New date set for Carlos the Jackal’s trial

Venezuelan terrorist Carlos the Jackal's trial for four bomb attacks committed in France in the 80s will open on November 7, not November 2 as previously expected, a court source said on Tuesday.

The Marxist-Leninist radical whose real name is Ilich Ramirez Sanchez is already serving a life sentence in France for the 1975 murder of two French policemen and a police informer.  

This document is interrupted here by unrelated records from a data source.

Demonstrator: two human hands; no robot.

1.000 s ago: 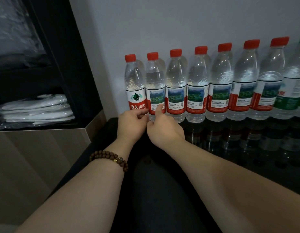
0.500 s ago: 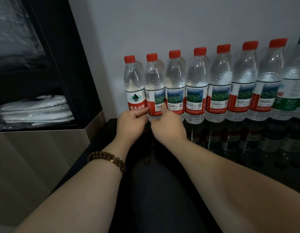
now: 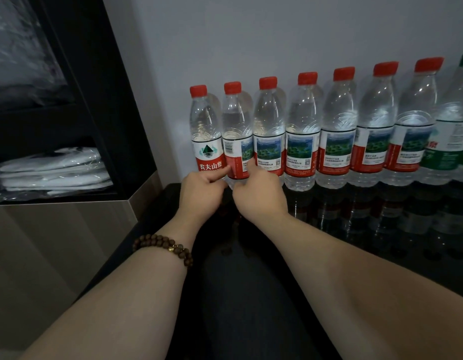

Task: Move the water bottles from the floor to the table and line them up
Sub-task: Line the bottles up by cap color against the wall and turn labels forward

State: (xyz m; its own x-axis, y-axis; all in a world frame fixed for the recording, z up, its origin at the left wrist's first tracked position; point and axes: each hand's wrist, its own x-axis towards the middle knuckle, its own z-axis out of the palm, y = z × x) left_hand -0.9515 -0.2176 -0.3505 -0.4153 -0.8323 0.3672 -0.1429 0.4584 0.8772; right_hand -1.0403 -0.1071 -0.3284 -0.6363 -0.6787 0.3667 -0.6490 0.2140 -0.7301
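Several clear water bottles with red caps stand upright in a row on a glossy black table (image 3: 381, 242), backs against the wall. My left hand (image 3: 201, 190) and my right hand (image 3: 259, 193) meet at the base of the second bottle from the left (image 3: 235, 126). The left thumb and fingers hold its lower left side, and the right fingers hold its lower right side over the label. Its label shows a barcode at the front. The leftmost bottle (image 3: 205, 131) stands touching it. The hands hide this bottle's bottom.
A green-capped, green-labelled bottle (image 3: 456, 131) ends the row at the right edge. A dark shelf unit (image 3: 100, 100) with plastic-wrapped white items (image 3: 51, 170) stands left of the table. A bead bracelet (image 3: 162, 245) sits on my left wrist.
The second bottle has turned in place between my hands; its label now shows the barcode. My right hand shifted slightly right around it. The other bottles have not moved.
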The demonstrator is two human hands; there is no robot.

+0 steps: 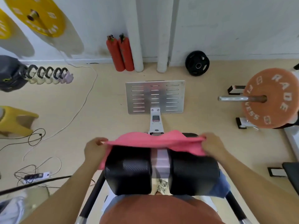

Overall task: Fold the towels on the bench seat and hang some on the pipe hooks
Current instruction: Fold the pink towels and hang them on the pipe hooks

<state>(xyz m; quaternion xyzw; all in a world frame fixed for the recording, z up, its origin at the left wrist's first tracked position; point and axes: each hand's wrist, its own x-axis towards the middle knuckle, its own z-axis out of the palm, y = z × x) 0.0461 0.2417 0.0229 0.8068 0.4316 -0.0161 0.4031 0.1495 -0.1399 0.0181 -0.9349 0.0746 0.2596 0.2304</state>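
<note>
Head view, fire extinguishers [120,54] standing behind, rumpled pink towel [153,140] stretching over black pads [129,168], left hand [94,148] and right hand [212,145] pinching its ends

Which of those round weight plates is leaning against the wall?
The black plate beside the white pipes; the orange plate sits on a bar, the yellow plate on a peg.

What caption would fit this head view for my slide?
Left hand and right hand hold a pink towel stretched across the black bench pads, facing a metal footplate.
</note>
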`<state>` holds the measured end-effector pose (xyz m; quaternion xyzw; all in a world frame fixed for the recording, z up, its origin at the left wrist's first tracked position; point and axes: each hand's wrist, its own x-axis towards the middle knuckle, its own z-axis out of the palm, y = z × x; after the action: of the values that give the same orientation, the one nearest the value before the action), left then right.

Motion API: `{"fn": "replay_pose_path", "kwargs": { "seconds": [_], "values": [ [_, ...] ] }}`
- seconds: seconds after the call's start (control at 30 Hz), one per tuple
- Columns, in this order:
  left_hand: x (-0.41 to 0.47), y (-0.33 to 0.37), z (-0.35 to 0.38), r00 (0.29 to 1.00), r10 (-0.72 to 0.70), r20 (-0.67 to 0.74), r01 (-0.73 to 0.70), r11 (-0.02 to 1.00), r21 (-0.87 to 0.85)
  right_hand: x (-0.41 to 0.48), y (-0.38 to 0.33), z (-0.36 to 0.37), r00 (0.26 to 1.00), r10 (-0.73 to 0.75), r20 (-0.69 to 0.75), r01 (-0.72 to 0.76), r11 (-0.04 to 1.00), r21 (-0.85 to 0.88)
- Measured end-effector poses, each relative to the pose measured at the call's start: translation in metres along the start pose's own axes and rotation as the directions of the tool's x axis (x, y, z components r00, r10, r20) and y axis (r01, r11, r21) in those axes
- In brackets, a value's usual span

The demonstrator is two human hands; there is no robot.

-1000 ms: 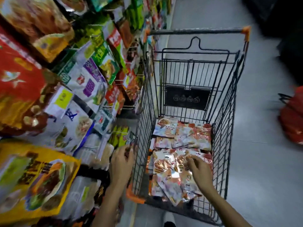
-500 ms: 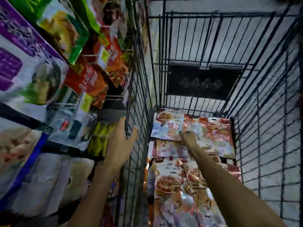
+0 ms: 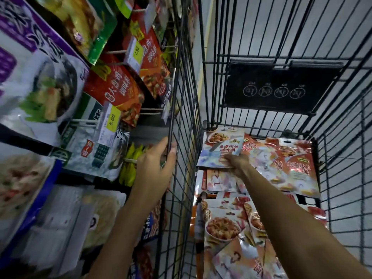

Carlos, born in 1949, rose to prominence in 1975 when his commando group burst into the conference room where ministers from the powerful OPEC oil cartel were meeting in Vienna. He took 11 hostages.

Carlos will this time be tried for “complicity in killings and destruction of property using explosive substances” for bombings in France in 1982 and 1983 that killed 11 and injured more than 100 people.  

He is charged, with three others, for attacks on a train from Paris to the southwestern city of Toulouse that left five dead; on the Paris office of the Arabic-language Al Watan magazine that killed one; on the Saint-Charles train station in the Mediterranean city of Marseille that killed two and on a high-speed TGV train that killed three.  

The Paris-Toulouse train line was frequently used at the time by Jacques Chirac, France’s former right-wing president who was then mayor of Paris.  

The charge sheet says the attacks were part of a “private war” waged by Carlos against France to obtain the release of two members of his gang who were arrested as they prepared an attack on the Kuwaiti embassy in Paris.  

After two decades on the run, Carlos was finally captured in Khartoum in 1994 by French secret service agents acting with the help of the Sudanese government.  

Three other suspected members of Carlos‘s criminal organisation — “Ali” Kamal Al-Issawi, Christa-Margot Froehlich et Johannes Weinrich — will also stand trial for the bombings.  

The trial is scheduled to run until December 16 in a special terrorism court.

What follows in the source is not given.